PROBLEM DESCRIPTION:
Give again, unaltered, the lines of the listing below that run from the line having "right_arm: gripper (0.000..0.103" through the line having "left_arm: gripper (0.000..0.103".
=== Section Start ===
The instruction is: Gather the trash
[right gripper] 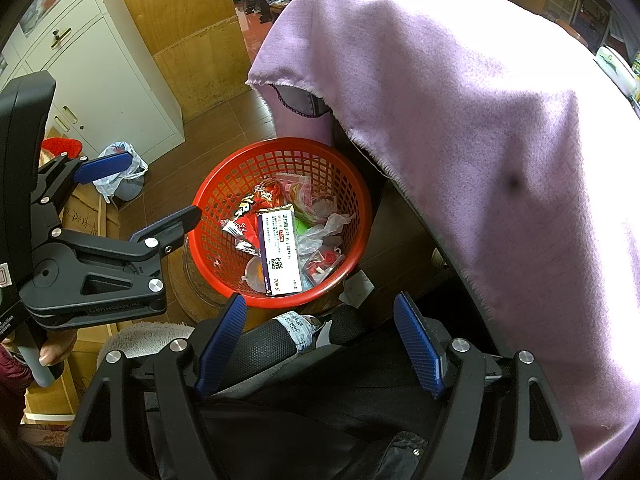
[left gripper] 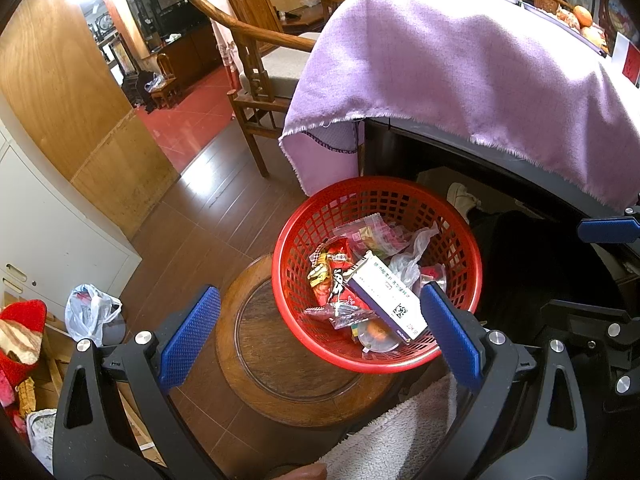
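A red mesh basket (left gripper: 400,196) stands on a round wooden stool (left gripper: 280,364). It also shows in the right wrist view (right gripper: 224,200). It holds trash: a white and purple box (left gripper: 384,296), also in the right wrist view (right gripper: 278,252), red snack wrappers (left gripper: 336,276), clear plastic bags (left gripper: 412,252) and a small cup lid (left gripper: 376,336). My left gripper (left gripper: 320,336) is open and empty just above the basket's near rim; it shows from the side in the right wrist view (right gripper: 144,188). My right gripper (right gripper: 320,344) is open and empty, near the basket's front edge.
A table under a lilac cloth (left gripper: 460,60) rises behind and right of the basket. A wooden chair (left gripper: 256,64) stands beyond. A white cabinet (left gripper: 52,232) and a plastic bag (left gripper: 90,312) are on the left floor. A plastic bottle (right gripper: 296,328) lies below my right gripper.
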The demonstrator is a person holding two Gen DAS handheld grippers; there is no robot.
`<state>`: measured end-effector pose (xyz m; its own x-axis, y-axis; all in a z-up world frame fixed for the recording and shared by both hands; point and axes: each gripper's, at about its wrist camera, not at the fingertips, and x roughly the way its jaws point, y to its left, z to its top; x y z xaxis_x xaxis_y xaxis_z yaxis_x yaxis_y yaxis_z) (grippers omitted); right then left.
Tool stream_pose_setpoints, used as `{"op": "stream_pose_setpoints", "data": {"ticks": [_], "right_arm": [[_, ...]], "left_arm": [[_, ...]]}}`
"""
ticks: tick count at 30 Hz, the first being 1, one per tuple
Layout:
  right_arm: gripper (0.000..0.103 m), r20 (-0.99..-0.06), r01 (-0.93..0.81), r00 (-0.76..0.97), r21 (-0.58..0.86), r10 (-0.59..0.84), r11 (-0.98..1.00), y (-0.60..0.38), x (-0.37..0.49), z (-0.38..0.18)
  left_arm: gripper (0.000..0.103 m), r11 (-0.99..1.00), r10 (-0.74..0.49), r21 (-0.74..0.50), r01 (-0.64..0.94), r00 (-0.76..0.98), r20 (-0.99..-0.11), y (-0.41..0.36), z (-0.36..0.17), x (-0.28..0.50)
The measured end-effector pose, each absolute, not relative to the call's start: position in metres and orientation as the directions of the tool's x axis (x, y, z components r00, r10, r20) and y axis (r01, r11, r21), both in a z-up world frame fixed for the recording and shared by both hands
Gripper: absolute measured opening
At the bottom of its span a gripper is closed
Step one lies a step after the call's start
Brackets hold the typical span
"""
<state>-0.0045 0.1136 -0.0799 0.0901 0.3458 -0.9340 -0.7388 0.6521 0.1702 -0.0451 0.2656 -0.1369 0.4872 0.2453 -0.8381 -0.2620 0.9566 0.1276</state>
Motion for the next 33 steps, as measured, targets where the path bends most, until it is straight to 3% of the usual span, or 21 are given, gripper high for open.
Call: {"op": "stream_pose_setpoints", "data": {"ticks": [33], "right_arm": [[0.075, -0.934, -0.739, 0.089, 0.171, 0.346, 0.652, 0.1134, -0.0042, -0.0800]], "left_arm": [[0.096, 0.960, 0.223, 0.103, -0.260, 0.492, -0.842, 0.2656, -0.1390, -0.0442]]}}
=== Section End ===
TASK SOLUTION:
  right_arm: gripper (0.000..0.103 m), r20 (-0.99..-0.06), r01 (-0.93..0.81), r00 (-0.76..0.97), r21 (-0.58..0.86), r10 (-0.59..0.84), r11 (-0.98..1.00), y (-0.60..0.38), x (-0.37..0.49), z (-0.38..0.18)
  left_arm: gripper (0.000..0.103 m), r11 (-0.99..1.00), r10 (-0.74..0.49), r21 (-0.74..0.50), r01 (-0.64..0.94), r00 (-0.76..0.98), r20 (-0.99..-0.11), y (-0.41..0.36), z (-0.36..0.17), x (-0.28..0.50)

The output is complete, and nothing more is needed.